5.
Shannenhouse passa une minute à considérer le ciel sans nuages, le faible vent qui soufflait du sud-est. Ils avaient bien eu un météorologue, Brodie, mais, même de son vivant, Shannenhouse avait dédaigné ses avis, d’accord avec son vieil ami Lincoln Ellsworth{133} pour dire que nul ne pouvait prévoir le temps dans ces parages. Tant qu’on pouvait s’arracher du sol, on pouvait aussi bien voler. Il se plaignait de troubles intestinaux, et Joe devait par la suite signaler dans son rapport qu’il avait bien remarqué que Shannenhouse était un peu pâle, mais avait attribué cet état de fait à la boisson. Une fois de plus, ils remontèrent le tracteur en marche arrière jusqu’à la rampe et y accrochèrent l’avion. Cette fois-ci, le treuil fonctionna correctement ; ils remorquèrent l’appareil en surface. Pendant que Shannenhouse s’employait à chauffer les moteurs et à préparer le vol, Joe chargeait leur matériel à bord. Ils obturèrent toutes les trappes des bâtiments et firent le tour du lieu qui était leur refuge depuis ces neuf derniers mois.
— Je serai content de ficher le camp d’ici, déclara Shannenhouse. Je regrette seulement que nous n’allions pas ailleurs…
Joe s’approcha du bout de l’aile où se trouvait Huître. Dans sa hâte, Shannenhouse n’avait pas fait spécialement du bon boulot. Tanné à moitié, le cuir pendouillait un peu et plissait sur la membrure. L’aéronef tout entier avait un aspect pie, avec ses taches brun-rouge de phoque cousues sur un fond gris argent, comme s’il avait été éclaboussé de sang. À l’endroit des peaux de chien, l’avion semblait décoloré et maladif.
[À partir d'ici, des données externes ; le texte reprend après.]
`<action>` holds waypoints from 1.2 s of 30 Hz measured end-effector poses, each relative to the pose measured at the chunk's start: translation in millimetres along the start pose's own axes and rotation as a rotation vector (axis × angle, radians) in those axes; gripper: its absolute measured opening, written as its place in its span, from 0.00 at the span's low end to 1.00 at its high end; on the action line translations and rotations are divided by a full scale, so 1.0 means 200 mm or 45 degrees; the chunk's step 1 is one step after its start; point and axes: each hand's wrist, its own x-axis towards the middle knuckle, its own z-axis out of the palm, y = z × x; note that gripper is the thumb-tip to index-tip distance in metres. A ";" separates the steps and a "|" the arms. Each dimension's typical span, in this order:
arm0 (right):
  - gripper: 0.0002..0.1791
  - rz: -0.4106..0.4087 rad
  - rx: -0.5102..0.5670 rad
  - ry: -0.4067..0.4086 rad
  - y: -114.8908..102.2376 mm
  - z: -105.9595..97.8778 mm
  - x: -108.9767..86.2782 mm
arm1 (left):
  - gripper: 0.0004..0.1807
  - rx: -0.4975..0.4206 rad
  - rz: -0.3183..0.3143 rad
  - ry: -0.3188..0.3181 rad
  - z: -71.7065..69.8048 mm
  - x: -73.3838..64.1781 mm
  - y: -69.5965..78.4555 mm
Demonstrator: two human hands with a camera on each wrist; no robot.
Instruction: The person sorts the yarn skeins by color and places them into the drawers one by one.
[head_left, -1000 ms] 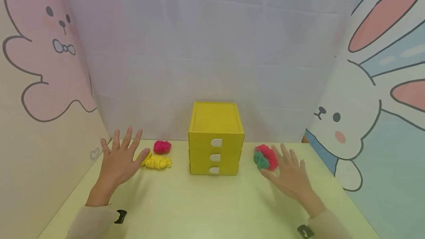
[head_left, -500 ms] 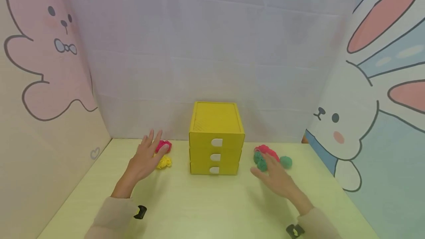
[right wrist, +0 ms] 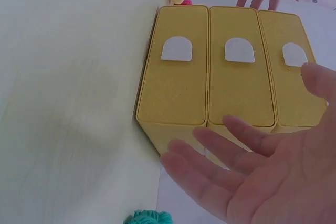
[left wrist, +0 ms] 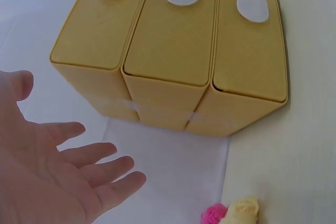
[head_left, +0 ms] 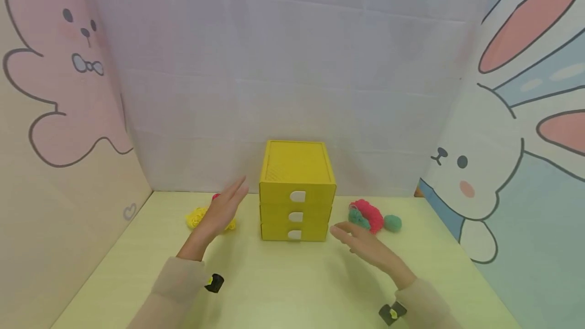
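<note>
A yellow box with three stacked drawers [head_left: 294, 212] stands at the back middle of the table, each drawer front bearing a white tab. All three drawers are closed. My left hand [head_left: 223, 209] is raised to the left of the box, palm turned toward it, fingers extended and holding nothing. Over the table at the box's right front corner, my right hand [head_left: 365, 245] also faces inward with its fingers loosely extended. Behind the left hand lies a bundle of yellow yarn [head_left: 196, 217], with pink yarn [head_left: 216, 196] mostly hidden behind that hand.
To the right of the box lie a red-pink yarn bundle [head_left: 371, 215], a green yarn bundle [head_left: 358, 218] and a small green ball [head_left: 392, 223]. A white cloth [head_left: 292, 65] hangs behind the table. Printed side panels [head_left: 484, 207] border it left and right.
Both hands have moved inward toward the drawer box from either side, turning from palms down to palms facing each other. The box and yarn stay where they were.
</note>
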 end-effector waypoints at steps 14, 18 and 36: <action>0.35 -0.124 0.565 -0.321 -0.13 0.07 0.12 | 0.38 -0.459 -0.149 0.013 0.06 0.13 0.19; 0.37 -0.118 0.662 -0.354 -0.17 0.10 0.16 | 0.35 -0.481 -0.151 0.097 0.10 0.18 0.21; 0.40 -0.022 0.848 -0.413 -0.25 0.15 0.29 | 0.39 -0.844 -0.219 0.128 0.21 0.30 0.25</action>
— C’est maintenant ou jamais, Dopey, reprit Shannenhouse, pressant une main contre son flanc.
Trente secondes plus tard, ils cahotaient et raclaient le sol aussi dentelé et brillant que du sucre d’orge. Puis quelque chose sembla mettre sa main en coupe sous eux pour les emporter dans les airs. Shannenhouse poussa un hourra de cow-boy un tantinet timide.
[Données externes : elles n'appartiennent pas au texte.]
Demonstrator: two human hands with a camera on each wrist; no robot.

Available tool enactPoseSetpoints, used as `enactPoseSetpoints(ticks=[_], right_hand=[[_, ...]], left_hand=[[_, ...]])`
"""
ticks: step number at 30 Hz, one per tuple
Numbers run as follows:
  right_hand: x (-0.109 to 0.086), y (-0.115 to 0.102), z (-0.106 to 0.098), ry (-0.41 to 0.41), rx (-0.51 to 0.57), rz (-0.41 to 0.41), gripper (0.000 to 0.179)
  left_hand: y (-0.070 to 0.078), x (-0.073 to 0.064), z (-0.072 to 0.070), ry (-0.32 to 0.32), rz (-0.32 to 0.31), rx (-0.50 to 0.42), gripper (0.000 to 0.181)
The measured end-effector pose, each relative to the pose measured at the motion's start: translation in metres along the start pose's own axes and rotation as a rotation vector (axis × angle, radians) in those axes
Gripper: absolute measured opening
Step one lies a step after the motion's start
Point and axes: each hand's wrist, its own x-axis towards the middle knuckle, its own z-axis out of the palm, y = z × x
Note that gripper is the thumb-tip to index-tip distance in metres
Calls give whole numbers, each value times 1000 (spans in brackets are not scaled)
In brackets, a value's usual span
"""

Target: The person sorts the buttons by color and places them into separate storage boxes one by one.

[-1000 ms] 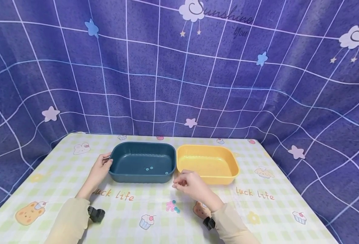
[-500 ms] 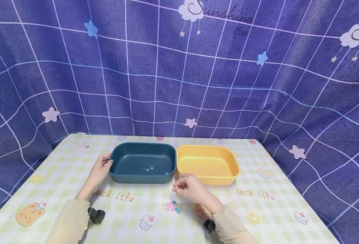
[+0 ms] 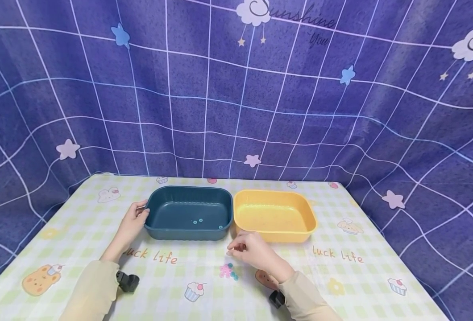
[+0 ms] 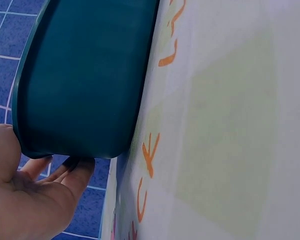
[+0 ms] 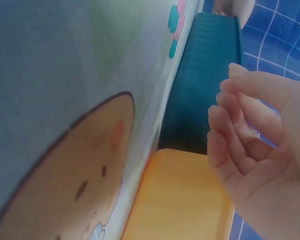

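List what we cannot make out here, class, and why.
Head view: pink button-like pieces, too small and bunched to count.
Left wrist view: inside of teal basin, hidden by its wall.
Right wrist view: yellow basin, cut off by bottom edge; left hand, mostly cut off by top edge.

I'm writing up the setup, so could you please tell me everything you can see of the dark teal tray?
The dark teal tray stands upright on the checked tablecloth, an open, shallow rectangle with rounded corners, a thin rim and smooth, plastic-looking walls. It sits left of the yellow tray; whether they touch is hard to tell. Three small light blue pieces lie on its floor toward the front right. The left hand holds its left end at the rim.
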Motion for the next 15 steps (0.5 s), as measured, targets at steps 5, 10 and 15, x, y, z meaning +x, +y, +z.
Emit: enactPoseSetpoints(ticks=[5, 10, 15], right_hand=[[-1, 2, 0, -49, 19, 4, 9], [-2, 4, 0, -100, -15, -18, 10], [-2, 5, 0, -133, -37, -20, 11]], left_hand=[[0, 0, 0, 5, -8, 9, 50], [1, 0, 1, 6, -14, 8, 50], [2, 0, 1, 9, -12, 1, 50]])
— On ne saura jamais ce qui lui est tombé dessus, cria-t-il pour dominer le concert de basses profondes des gros cyclones jumeaux.
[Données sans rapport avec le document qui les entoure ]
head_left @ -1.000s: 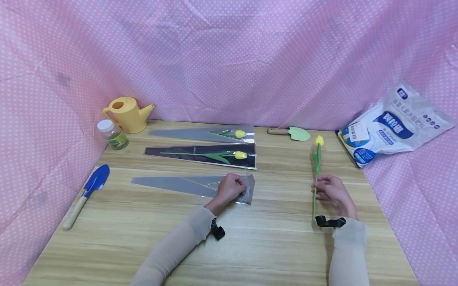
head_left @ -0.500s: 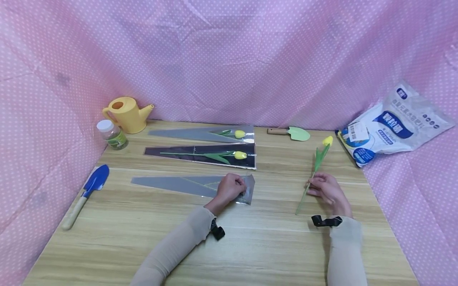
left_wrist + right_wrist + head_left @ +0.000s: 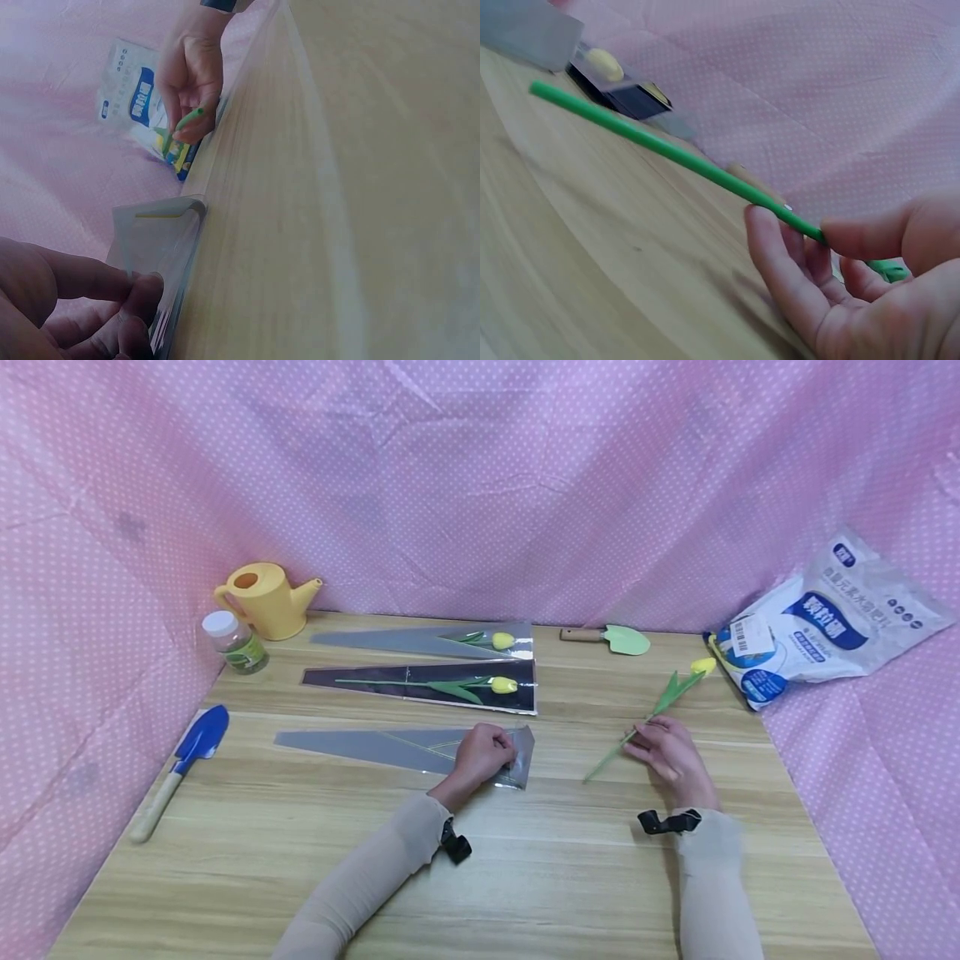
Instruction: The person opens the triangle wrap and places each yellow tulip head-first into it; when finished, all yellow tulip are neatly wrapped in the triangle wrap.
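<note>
My left hand (image 3: 483,753) pinches the wide right end of a grey, see-through flower sleeve (image 3: 360,747) that lies on the table; in the left wrist view the lifted film of its mouth shows beyond the thumb and fingers. At the right, my right hand (image 3: 675,756) holds a yellow tulip (image 3: 702,667) by its green stem (image 3: 637,137), thumb against fingers. The flower head points to the back right and the bare stem end slants toward the sleeve's mouth, still apart from it. Behind the left hand lie a dark sleeve (image 3: 375,680) and a grey sleeve (image 3: 375,639), each with a yellow tulip inside.
A yellow watering can (image 3: 273,606) and a white-capped jar (image 3: 242,647) stand at the back left. A blue trowel (image 3: 198,739) lies along the left edge, a green trowel (image 3: 625,641) at the back. A printed bag (image 3: 817,627) leans at the back right.
My right hand has moved left a little and turned the tulip from nearly upright in view to a slant, its stem end swinging left toward the sleeve. The left hand has stayed put.
</note>
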Demonstrator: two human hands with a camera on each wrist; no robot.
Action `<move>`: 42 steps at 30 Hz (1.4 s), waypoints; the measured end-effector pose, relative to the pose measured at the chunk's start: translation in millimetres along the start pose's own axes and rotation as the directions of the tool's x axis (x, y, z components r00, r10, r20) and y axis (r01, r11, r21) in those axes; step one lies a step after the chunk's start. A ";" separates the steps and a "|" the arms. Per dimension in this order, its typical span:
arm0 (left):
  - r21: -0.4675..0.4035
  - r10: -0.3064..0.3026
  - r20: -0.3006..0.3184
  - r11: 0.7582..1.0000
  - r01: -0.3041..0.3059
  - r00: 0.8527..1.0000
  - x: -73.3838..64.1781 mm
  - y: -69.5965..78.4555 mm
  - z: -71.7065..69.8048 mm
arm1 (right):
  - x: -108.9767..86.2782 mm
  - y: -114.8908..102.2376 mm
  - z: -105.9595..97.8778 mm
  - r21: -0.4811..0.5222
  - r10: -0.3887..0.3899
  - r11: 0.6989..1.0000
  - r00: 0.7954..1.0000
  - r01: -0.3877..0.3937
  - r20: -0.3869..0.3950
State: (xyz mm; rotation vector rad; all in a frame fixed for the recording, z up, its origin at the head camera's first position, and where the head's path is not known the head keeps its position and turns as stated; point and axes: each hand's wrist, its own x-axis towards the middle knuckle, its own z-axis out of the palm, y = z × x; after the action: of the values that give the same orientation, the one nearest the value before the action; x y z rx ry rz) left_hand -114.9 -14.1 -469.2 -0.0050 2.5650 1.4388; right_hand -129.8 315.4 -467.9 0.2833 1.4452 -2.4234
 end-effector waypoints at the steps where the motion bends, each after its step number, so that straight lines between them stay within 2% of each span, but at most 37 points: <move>1: 0.001 0.000 0.000 1.000 0.000 1.000 0.0 0.0 0.1 | 0.5 0.6 1.7 0.010 0.003 1.000 1.000 -0.002 -0.008; 7: 0.007 -0.002 -0.001 1.000 0.002 1.000 0.2 -0.2 0.1 | 4.0 2.7 11.6 0.039 0.031 0.999 0.998 -0.029 -0.058; 17: 0.006 -0.008 0.000 1.000 0.008 1.000 0.2 0.0 0.0 | 11.0 8.1 28.6 0.147 0.072 0.988 0.987 -0.051 -0.143; 20: 0.006 -0.013 0.001 1.000 0.013 1.000 0.1 0.2 0.1 | 12.4 9.1 31.8 0.181 0.073 0.983 0.982 -0.041 -0.174; 27: 0.011 -0.004 0.002 1.000 0.004 1.000 0.0 0.4 -0.1 | 15.9 12.4 35.2 0.316 0.082 0.949 0.966 -0.001 -0.244; 35: 0.012 -0.007 0.001 1.000 0.007 1.000 -0.7 1.5 -1.3 | 15.0 17.2 41.3 0.394 0.077 0.918 0.951 0.050 -0.300; 42: 0.009 -0.011 0.003 1.000 0.011 1.000 -0.7 1.8 -0.5 | 9.3 20.7 45.5 0.416 0.084 0.908 0.952 0.048 -0.293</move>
State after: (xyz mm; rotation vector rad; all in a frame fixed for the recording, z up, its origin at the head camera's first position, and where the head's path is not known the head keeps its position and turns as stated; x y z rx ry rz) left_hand -114.5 -13.6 -467.3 -0.0148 2.5649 1.4224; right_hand -131.7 264.6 -466.3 0.7972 0.9937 -2.7485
Joe ne fit pas de commentaire. Il n’avoua jamais à Shannenhouse que, la veille au soir, juste avant de s’étendre dans son sac de couchage, il avait brisé la barrière invisible fictive qui avait été jusque-là maintenue entre la base de Kelvinator et Jotunheim, en émettant en clair les six mots suivants à l’intention du géologue, sur une des fréquences régulièrement utilisées par Berlin pour le contacter : NOUS VENONS VOUS CHERCHER.
Il n’aurait jamais su dénouer, pour l’expliquer à Shannenhouse, le nœud gordien de pitié, de remords et de désir de torturer et de terrifier qui était à l’origine de cet avertissement. De toute façon, il eût été superflu de se donner ce mal puisque, le troisième jour de leur voyage, sous une tente dressée sur un plateau à l’abri des monts Éternité, l’appendice de Shannenhouse avait éclaté.